**SOURCE DATA:**
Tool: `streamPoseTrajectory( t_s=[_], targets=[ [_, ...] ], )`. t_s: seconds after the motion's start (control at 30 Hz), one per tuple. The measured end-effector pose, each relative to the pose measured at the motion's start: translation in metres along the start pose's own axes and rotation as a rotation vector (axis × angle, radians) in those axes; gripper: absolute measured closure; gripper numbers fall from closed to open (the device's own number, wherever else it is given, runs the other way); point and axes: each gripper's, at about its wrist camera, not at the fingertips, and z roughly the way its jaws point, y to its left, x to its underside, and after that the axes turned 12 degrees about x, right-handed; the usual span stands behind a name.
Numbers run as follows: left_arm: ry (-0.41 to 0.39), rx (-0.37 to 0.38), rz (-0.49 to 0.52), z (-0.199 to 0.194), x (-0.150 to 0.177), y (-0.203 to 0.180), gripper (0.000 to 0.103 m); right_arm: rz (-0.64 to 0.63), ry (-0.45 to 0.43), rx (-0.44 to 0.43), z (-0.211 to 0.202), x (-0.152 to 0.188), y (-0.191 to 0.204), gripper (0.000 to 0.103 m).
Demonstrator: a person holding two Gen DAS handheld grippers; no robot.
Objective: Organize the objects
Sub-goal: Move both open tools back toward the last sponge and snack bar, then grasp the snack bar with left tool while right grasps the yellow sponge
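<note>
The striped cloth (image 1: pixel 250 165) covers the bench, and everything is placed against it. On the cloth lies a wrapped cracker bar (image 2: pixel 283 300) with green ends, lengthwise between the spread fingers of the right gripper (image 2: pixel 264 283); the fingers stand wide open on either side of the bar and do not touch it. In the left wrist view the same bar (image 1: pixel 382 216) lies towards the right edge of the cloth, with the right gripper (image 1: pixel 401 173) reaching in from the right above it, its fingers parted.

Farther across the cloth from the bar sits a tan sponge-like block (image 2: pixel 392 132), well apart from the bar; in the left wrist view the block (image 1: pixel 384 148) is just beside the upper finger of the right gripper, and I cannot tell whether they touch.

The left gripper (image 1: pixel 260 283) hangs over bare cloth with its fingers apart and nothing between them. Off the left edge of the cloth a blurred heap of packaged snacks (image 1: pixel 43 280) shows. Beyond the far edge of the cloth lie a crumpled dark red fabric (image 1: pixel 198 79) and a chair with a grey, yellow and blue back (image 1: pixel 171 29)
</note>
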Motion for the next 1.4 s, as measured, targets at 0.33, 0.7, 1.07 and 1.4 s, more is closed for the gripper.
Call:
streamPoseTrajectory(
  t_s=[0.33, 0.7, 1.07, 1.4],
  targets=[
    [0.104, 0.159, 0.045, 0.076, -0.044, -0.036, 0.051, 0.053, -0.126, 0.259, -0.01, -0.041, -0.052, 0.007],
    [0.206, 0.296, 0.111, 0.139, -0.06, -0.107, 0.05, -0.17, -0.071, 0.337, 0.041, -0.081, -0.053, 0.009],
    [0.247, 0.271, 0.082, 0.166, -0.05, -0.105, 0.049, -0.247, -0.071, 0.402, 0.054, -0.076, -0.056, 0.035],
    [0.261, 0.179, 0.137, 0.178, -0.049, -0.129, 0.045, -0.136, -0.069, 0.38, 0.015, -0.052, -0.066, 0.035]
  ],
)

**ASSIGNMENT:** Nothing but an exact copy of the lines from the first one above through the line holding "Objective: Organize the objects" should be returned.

**RESULT OF THE TASK:**
Tool: `streamPoseTrajectory( t_s=[_], targets=[ [_, ...] ], )`. t_s: seconds after the motion's start (control at 30 Hz), one per tuple. The measured end-effector pose, each relative to the pose measured at the motion's start: translation in metres along the start pose's own axes and rotation as a rotation vector (axis × angle, radians) in those axes; gripper: absolute measured closure; gripper numbers fall from closed to open (the device's own number, wherever else it is given, runs the other way); point and axes: each gripper's, at about its wrist camera, not at the fingertips, and z roughly the way its jaws point, y to its left, x to its underside, and after that the axes turned 12 degrees about x, right-handed; the usual span stands behind a name.
Numbers run as follows: left_arm: ry (-0.41 to 0.39), rx (-0.37 to 0.38), rz (-0.49 to 0.52), z (-0.199 to 0.194), x (-0.150 to 0.177), y (-0.203 to 0.180), gripper (0.000 to 0.103 m); right_arm: rz (-0.64 to 0.63), ry (-0.45 to 0.43), rx (-0.44 to 0.43), z (-0.211 to 0.202), x (-0.152 to 0.188), y (-0.191 to 0.204), gripper (0.000 to 0.103 m).
Demonstrator: a person holding two Gen DAS handheld grippers; no robot.
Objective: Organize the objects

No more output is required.